Exhibits are routinely swapped in and out by Scott to keep the museum fresh. We saw a planter made from an elephant's foot; the noose that killed the only man legally hanged in Richland County; two tree trunks from an orchard planted by Johnny Appleseed; the oldest bicycle in Ohio; and the dusty boots worn by Apollo 13 astronaut Fred Haise on his moon training field exercises. Scott said he has far more in storage than he has room to display.

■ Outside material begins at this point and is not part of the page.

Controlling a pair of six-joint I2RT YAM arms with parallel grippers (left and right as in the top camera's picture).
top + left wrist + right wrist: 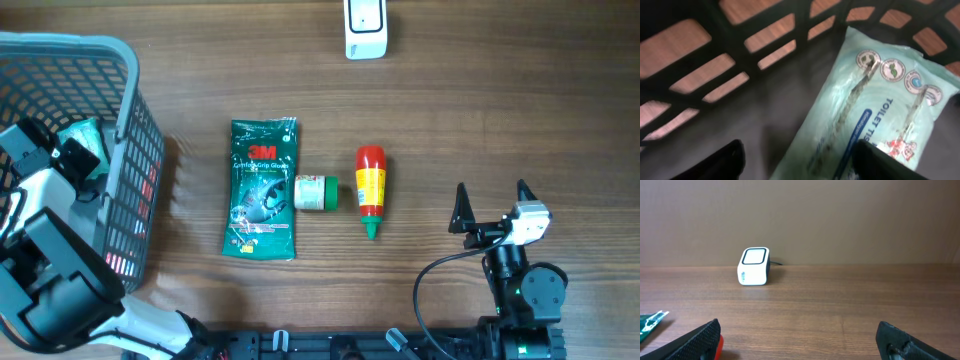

Elektro, however, is the museum's prize, and the formerly robot-indifferent Scott now fiercely protects the metal man. "He doesn't leave my sight," said Scott, who has no patience for those who want to take Elektro away to some bigger, fancier museum; or who don't recognize Elektro's historical importance; or who regard the robot as an exploitable joke. "I don't want him to end up in another Sex Kittens Go To College."
Elektro still works, but Scott treats the old robot gently and doesn't turn him on ("I don't want to break him," he said). Instead, Scott has built an exact replica of Elektro as he appeared in 1939 and plans to have him operational at the museum -- along with a replica of Elektro's robot dog pal, Sparko. Visitors can study the real Elektro in stasis while watching vintage video of him running through his tricks.
Scott will be there too, no matter when you might visit. He's arranged to be cremated when he dies and interred in a wall niche hidden behind one of the museum's big display cases. The intent, he said, is not to be an exhibit, or even remembered, but just to stick around. "I'll watch," said Scott. "If someone does something stupid, I'll come out like Poltergeist."